Kyiv, Ukraine – A year after her death, hundreds gathered in front of Ukraine’s presidential administration in Kyiv, the capital, to remember murdered activist Kateryna Handziuk.
Carrying signs reading “Who ordered the murder of Katya?”, they were also there to demand justice.
Handziuk, a 33-year-old anti-corruption activist from the southern city of Kherson, died on November 4, 2018, from burns sustained in an acid attack.
Those who allegedly ordered and organised the plot against Handziuk remain free.
The mood at the Kyiv protest was sombre as Handziuk’s father, Viktor Handziuk, addressed the crowd.
“It’s been a very difficult year,” he said, with photos of his late daughter and information about her case projected on a screen behind him.

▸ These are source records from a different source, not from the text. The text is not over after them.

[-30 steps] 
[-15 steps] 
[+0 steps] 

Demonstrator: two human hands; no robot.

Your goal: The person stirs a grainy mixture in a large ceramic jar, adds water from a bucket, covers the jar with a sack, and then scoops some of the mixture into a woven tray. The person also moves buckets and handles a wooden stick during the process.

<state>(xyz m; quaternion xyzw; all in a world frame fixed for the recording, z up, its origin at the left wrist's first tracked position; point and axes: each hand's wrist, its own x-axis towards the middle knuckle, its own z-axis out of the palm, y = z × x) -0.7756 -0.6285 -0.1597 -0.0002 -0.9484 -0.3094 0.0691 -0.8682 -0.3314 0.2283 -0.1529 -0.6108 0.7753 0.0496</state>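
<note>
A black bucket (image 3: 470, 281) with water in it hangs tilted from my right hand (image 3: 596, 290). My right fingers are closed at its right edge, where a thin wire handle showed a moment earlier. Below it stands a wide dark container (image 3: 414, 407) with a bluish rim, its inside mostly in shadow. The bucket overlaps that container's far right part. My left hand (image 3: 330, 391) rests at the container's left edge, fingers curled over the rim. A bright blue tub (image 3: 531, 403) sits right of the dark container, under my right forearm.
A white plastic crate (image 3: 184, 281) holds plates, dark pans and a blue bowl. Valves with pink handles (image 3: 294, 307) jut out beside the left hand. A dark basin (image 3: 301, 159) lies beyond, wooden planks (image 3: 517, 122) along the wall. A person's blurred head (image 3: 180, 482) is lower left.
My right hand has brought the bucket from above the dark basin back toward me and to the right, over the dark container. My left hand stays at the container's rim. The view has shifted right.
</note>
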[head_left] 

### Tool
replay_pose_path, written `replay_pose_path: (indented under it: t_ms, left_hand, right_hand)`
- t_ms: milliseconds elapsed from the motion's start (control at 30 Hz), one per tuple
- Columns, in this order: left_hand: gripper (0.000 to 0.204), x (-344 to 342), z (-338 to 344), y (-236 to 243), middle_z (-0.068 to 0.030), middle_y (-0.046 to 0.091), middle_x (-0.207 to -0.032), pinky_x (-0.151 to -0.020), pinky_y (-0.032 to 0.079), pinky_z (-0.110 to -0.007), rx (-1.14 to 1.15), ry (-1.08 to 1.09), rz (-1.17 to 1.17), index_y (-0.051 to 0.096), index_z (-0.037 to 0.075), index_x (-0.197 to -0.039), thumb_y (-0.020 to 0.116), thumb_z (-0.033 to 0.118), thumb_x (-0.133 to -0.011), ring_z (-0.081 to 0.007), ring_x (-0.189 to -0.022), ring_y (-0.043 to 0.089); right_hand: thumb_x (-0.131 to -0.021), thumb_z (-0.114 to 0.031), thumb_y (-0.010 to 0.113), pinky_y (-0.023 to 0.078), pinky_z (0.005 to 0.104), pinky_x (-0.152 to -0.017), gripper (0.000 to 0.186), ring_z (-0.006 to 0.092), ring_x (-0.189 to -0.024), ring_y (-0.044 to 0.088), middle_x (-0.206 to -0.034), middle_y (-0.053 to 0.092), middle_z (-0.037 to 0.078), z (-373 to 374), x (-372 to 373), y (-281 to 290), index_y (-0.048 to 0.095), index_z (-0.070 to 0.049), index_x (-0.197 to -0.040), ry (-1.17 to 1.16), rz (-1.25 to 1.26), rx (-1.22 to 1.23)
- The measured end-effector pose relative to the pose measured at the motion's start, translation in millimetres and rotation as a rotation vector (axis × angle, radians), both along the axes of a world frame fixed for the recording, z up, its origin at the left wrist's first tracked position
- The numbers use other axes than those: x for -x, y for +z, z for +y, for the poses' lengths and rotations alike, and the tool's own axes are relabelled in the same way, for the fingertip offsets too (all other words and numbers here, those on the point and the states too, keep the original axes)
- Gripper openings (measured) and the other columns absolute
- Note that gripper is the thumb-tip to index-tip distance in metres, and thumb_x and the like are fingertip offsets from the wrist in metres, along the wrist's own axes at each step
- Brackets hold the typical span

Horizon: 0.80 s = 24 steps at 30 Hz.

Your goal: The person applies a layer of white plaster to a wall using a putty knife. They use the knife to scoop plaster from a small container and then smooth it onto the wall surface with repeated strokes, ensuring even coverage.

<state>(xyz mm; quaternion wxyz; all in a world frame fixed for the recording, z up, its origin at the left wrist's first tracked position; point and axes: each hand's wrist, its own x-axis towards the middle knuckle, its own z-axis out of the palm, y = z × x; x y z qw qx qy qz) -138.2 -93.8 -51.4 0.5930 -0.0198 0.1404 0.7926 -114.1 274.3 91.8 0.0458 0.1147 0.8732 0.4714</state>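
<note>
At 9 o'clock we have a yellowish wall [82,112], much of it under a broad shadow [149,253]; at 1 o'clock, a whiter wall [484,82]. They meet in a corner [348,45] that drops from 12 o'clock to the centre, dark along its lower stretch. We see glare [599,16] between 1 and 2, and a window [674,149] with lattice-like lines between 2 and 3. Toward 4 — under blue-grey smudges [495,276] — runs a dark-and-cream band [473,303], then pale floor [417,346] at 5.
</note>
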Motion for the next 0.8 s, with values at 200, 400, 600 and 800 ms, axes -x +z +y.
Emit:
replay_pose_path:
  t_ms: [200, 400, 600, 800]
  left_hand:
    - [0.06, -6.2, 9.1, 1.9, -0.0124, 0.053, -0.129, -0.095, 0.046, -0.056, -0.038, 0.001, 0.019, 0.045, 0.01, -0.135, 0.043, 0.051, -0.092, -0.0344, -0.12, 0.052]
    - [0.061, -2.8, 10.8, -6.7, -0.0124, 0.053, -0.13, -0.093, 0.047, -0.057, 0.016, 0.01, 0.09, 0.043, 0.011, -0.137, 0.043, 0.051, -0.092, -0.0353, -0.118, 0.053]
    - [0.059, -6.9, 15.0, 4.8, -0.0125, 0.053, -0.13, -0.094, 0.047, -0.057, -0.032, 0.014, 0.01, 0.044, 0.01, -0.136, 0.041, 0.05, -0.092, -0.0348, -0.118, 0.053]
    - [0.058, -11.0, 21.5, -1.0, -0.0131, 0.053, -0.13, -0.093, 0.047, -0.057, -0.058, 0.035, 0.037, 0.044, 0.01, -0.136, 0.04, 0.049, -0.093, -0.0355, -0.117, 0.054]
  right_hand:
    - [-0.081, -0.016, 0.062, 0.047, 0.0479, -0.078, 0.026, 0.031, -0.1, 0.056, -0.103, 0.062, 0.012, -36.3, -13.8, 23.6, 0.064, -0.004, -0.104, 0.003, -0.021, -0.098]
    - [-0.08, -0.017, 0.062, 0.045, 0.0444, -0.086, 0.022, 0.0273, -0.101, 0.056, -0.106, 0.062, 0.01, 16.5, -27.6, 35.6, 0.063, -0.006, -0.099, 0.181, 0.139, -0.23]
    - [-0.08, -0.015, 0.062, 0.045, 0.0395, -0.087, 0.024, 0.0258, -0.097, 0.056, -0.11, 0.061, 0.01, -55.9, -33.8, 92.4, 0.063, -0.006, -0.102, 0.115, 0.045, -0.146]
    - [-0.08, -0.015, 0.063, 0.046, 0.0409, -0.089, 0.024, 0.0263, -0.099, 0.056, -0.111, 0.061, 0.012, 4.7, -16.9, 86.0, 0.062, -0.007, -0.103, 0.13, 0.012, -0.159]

“A year of unspeakable pain. A year of sorrow. A year of loneliness. It’s been a year of various promises, loud statements.”
Once we put all of the perpetrators in her case behind bars we'll wake up in a different country where activists and journalists can speak freely without fear.
Ukraine’s authorities, including new president Volodymyr Zelenskyy, have promised justice.
But activists across Ukraine continue to report impunity.
Protests also took place in dozens of other cities across Ukraine on Monday, including Handziuk’s hometown Kherson near the Black Sea, where she was attacked.
During her whistle-blower career, she exposed everything from local police corruption to illegal logging operations.
On the morning of July 31 last year, attackers poured a litre of sulphuric acid over her as she climbed into her car.
The attackers fled, leaving her with severe burns over almost half of her body and blinding her in one eye.
She underwent almost a dozen operations but died in a Kyiv hospital bed three months later.
“Everyone knows she was killed because she was an avid anti-corruption activist,” Vasyl Arbuzov, a campaigner with the Who ordered the murder of Kateryna Handziuk? group, told Al Jazeera.
Ukraine’s National Police initially filed the case as an act of hooliganism.
But after public pressure from activists, the charges were upgraded to an assassination attempt, then to premeditated murder when Handziuk died.
Frustration grew as the police perceived as being too slow in arresting anyone.
The first person they arrested in August 2018 was not involved in the crime, police later discovered.
Activists, including Handziuk herself before her death, have long believed they knew who was responsible for the crime.
In her last interview, Handziuk claimed that Vladyslav Manger, a powerful regional official in Kherson, had ordered the attack in retribution for her investigations into his alleged criminal ties.
“Manger has a criminal circle, who could carry out such a crime,” Handziuk said at the time.
Manger denies any involvement in the attack.
The five men who carried out the assault, all former fighters in a far-right battalion, have been convicted and sentenced to prison terms from three to six-and-a-half years.
The leader of the group, Serhiy Torbin, allegedly received money from whoever ordered the attack. The other four men involved were paid between $300 and $500.
Manger and other accused local Kherson officials remain under investigation by Ukrainian authorities.
In response to a request for comment, a representative from the Security Service of Ukraine (SBU) referred Al Jazeera to a briefing given on Sunday, where officials stated that they will have “new substantial results” about the case in due course.
The SBU also says it continues to focus on the alleged funder of the attacks, Oleksiy Levin, who fled Ukraine in August 2018 and who the SBU claims is “a key figure, who ties together those responsible for the attacks”, including Manger.
Rights groups note that, since 2014, there have been dozens of attacks on activists with impunity.
“Handziuk’s case is very emblematic,” Maria Guryeva, a spokesperson for Amnesty International Ukraine, told Al Jazeera. “But if we don’t see any progress in this case, how can we expect others will investigated? The absence of results means the system isn’t changing.”
Other activists in Ukraine have also allegedly been killed for their work.
Mykola Bychko, a 23-year-old environmental activist, died in June 2018 in what human rights activist claim was a premeditated murder.
Journalist Vadym Komarov died in June this year after an assault six weeks before, an assault that took place a day after he revealed that he planned to publish an article on local corruption.
The deaths of both men remain unsolved.
Zelenskyy, who has been president of Ukraine for six months, wrote on Facebook this week that all those who ordered the attack “will be found and punished. I promise.”
Activists in Ukraine are hopeful, but not optimistic.
“Unfortunately, we haven’t seen any measured change in attacks on activists,” said Amnesty’s Guryeva. “We don’t see any effective investigations.”
Ukraine’s new authorities need to prioritise anti-activist violence, Matthew Schaaf from the NGO Freedom House told Al Jazeera.
“There are already dozens of cases of attacks and threats, most without consequences,” Schaaf said.
Tackling impunity “should be demonstrated by steps to prevent the violence, and a swift response when an attack occurs.”
Activists like Vasyl Arbuzov are waiting for that day.
“We believe that once we put all of the perpetrators in her case behind bars,” he said, “we’ll wake up in a different country where activists and journalists can speak freely without fear.”